BMI = Body Mass Index.

Procedure

Our study was approved by the University of Michigan Institutional Review Board. Participants completed face-to-face interviews for approximately 60 minutes by trained interviewers in the participants’ home or in the community setting (e.g., public library). Following the interview, participants were self-administered a paper-and-pencil questionnaire that included questions about demographics, RD experiences, and health behaviors. Additional methodological details can be found elsewhere (Zimmerman & Schmeelk-Cone, 2003).

Measures

Cortisol and DHEA.

Saliva samples were collected at three designated time-points during the wave 6 interviews. Saliva was only collected from participants who reported not eating, drinking, or using tobacco in the hour prior to study onset. Following consent procedures, participants were instructed to rinse their mouth with water. For each saliva collection, participants pooled saliva in their mouth for one minute and then expectorated through a straw into a cryotube. Participants were interviewed between 7:10 AM and 4:35 PM (Mtime = 1:43 PM, SD = 2 hours, 59 minutes) and saliva samples were collected approximately 10-, 32-, and 62-minutes following consent. Immediately following collection, the saliva samples were placed on ice and refrigerated, then transported to a −80 degree Fahrenheit freezer for storage.

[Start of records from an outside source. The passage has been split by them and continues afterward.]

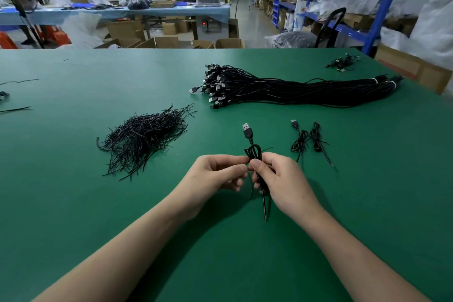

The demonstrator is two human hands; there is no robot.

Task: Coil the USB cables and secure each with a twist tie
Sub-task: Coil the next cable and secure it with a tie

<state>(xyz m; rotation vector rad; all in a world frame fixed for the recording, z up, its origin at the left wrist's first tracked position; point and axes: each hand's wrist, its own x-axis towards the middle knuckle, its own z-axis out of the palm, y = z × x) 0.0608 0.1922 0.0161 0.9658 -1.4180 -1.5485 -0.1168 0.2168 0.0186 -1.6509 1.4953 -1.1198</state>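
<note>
Both forearms are bare. The left forearm (127, 247) enters at 7 o'clock and slants toward 1 o'clock. The right forearm (355, 252) enters at 5 o'clock and slants toward 11 o'clock, so the wrists converge just below the view's centre. The left hand (215, 174) pinches a coiled cable (253, 152) between thumb and forefinger at its 3 o'clock side, with its other fingers (235, 181) curled loosely beneath. The right hand (284, 179) shows its back (knuckles toward 10 o'clock) and grips the same cable with thumb and curled fingers. The two hands' fingertips meet.
</note>
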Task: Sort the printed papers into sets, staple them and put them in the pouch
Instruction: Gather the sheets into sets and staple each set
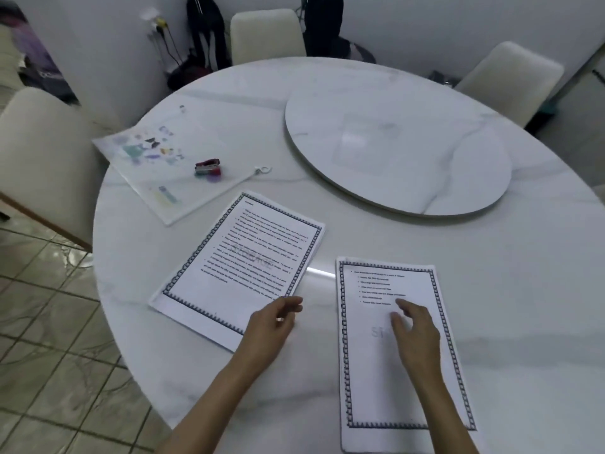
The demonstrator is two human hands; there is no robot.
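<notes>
Two stacks of printed papers lie on the round white worktop [491, 290]. The left stack [242, 257] sits at an angle, and the right stack [386, 371] lies nearly straight in front of the person. The left hand [271, 326] is at the near right corner of the left stack with its fingers loosely curved; I cannot tell whether it pinches a sheet or only touches the edge. The right hand [415, 332] is over the top page of the right stack, fingers relaxed and slightly spread, gripping nothing. Farther left lies the clear pouch [147, 191] (flat, with small coloured prints on it), and a red stapler [208, 168] rests on it. A round turntable [393, 142] sits mid-worktop, and pale chairs [42, 152] stand around.
</notes>
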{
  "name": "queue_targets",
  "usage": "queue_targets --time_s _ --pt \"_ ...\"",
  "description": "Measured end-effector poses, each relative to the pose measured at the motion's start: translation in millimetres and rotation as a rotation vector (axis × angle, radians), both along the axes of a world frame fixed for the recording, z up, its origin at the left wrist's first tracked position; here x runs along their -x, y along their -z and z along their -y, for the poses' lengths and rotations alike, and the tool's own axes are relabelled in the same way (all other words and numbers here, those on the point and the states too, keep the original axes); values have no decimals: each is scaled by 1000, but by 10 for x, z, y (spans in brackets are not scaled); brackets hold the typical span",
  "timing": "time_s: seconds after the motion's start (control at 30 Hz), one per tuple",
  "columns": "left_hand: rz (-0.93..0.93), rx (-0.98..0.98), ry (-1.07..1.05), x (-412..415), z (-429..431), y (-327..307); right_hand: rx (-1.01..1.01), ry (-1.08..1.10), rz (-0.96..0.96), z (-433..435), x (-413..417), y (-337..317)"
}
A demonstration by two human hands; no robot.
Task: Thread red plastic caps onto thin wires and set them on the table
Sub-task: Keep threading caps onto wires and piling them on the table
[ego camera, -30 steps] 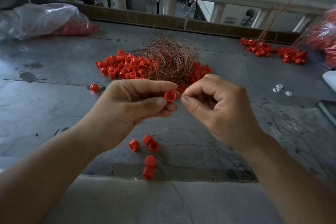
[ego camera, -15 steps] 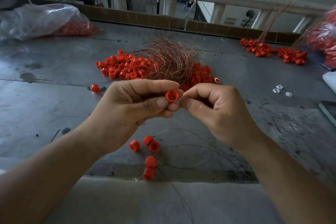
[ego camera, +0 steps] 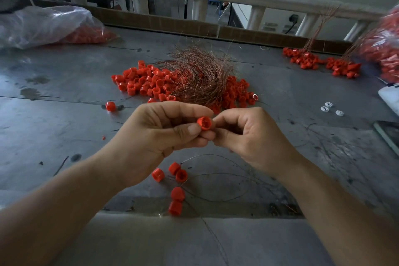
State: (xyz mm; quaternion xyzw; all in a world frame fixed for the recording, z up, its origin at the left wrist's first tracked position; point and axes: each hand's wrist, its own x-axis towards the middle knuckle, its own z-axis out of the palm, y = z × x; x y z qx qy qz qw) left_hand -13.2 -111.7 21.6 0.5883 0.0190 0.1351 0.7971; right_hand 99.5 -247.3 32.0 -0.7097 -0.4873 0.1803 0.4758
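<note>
Pinching one red cap (ego camera: 204, 122) in the left hand (ego camera: 155, 136), fingers (ego camera: 187, 130) curled tight on it, thumb on the near side, forefinger on the far side. Held in the air above the counter (ego camera: 54, 119), mid-scene, open mouth turned toward the camera. Closed the gap over the last second: right hand (ego camera: 250, 138) in from just apart to touching the cap's right side, fingers curled into a narrow pinch; can't tell what they hold, if anything. Reads as the feed-in step under way, wire end presumably at the cap. No wire visible at the pinch, too thin, so can't confirm threaded yet. Barely any shift in the cap itself, same tilt. Small, rigid-looking, cup-shaped, bright red, no visible damage. Just near of the hands: five finished caps (ego camera: 181, 175) lying with thin wires (ego camera: 205, 154) on the counter, unchanged. Far of the hands: loose cap pile (ego camera: 146, 84) with a copper wire bundle (ego camera: 200, 77) lying across it, plenty of stock left. One stray cap (ego camera: 110, 106) off to the left. Far right: more strung caps (ego camera: 313, 60). Far left: clear bag (ego camera: 43, 26) with more red parts. Judging by the stock, long way from done.
</note>
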Motion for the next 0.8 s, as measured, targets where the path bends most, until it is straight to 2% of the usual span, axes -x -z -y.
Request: queue_targets --time_s 0.33,0.8 --pt "2 7 -45 -5 0 -15 -74 90 -21 21 37 -47" --pt "14 -38 -49 2 -5 -6 -63 120 -2 38 42 -54"
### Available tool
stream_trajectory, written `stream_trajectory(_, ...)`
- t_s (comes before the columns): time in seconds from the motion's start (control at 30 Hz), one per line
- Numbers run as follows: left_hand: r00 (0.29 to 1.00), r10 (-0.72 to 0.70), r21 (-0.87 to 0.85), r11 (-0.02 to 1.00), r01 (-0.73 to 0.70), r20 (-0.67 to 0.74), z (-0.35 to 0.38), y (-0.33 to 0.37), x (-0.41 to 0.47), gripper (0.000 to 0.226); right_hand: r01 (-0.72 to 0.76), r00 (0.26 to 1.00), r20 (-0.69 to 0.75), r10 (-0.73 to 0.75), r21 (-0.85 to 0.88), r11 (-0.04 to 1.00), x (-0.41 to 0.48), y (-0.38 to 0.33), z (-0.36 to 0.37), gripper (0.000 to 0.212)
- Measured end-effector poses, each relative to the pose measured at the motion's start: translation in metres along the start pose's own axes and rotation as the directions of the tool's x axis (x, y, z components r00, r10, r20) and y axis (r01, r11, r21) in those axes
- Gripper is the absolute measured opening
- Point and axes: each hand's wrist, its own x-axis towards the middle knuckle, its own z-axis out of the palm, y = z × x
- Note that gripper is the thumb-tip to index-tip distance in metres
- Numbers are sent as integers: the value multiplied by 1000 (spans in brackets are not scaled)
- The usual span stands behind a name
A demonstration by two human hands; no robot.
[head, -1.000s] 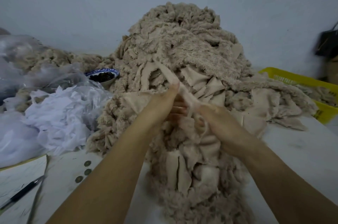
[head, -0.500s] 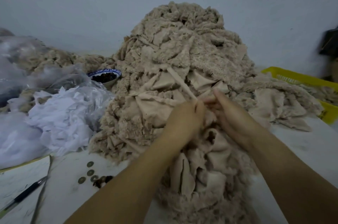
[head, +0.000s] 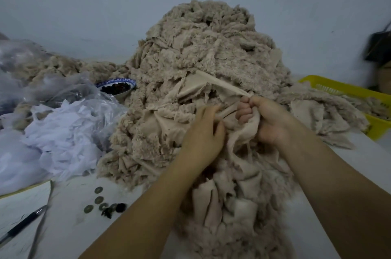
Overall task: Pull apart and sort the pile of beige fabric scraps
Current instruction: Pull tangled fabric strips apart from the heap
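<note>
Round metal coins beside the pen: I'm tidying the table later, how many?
4 clearly: round metal coins at. Perhaps another at beside dark bits; the beige fabric scrap pile may hide more.

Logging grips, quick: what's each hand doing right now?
Left hand: closed, pinching a beige scrap.
Right hand: fist shut on a taut fabric strip.

No legible text, label, brand, number or sign found on any item in view.
</note>
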Motion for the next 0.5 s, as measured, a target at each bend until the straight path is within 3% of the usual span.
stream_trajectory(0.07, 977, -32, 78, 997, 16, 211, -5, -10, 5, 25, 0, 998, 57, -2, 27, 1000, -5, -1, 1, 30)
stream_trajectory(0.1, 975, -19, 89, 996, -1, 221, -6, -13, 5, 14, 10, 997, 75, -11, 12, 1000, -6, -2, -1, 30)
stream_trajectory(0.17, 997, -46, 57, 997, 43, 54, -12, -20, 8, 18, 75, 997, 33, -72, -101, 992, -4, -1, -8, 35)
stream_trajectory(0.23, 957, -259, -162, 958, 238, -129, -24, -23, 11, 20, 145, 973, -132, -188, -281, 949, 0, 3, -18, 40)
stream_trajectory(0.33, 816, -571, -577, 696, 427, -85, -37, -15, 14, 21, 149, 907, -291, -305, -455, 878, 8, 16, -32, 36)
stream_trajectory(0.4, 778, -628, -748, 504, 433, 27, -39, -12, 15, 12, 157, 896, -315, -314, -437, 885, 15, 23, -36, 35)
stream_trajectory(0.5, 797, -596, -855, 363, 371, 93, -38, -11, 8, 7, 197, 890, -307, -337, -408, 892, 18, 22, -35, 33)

Cortisol and DHEA were determined by high sensitivity salivary cortisol and salivary DHEA enzyme immunoassays (Salimetrics, State College, PA). Saliva samples were thawed and centrifuged at 3,000 rpm for 15 minutes prior to assay, and the assays followed standard enzyme immunoassay procedures (see Granger, Cicchetti, Rogosch, Hibel, & Flores, 2007; Klimes-Dougan et al., 2001). Saliva samples were assayed for cortisol in duplicate and averaged for analyses. The lower limit of sensitivity of this cortisol assay is .007 ug/DL (Zimmerman & Schmeelk-Cone, 2003). Intra- and inter-assay coefficients of variability were below 8% and 7%, respectively. Saliva samples were assayed for DHEA in singlet and the test uses 50 μl of saliva and has a minimum detection limit of 10 pg/ml. Raw cortisol (ug/dl) and DHEA (pg/ml) concentrations assayed from sample 1 were used to calculate the cortisol/DHEA ratio. A natural log transformation was performed on the cortisol/DHEA ratio to account for positive skew.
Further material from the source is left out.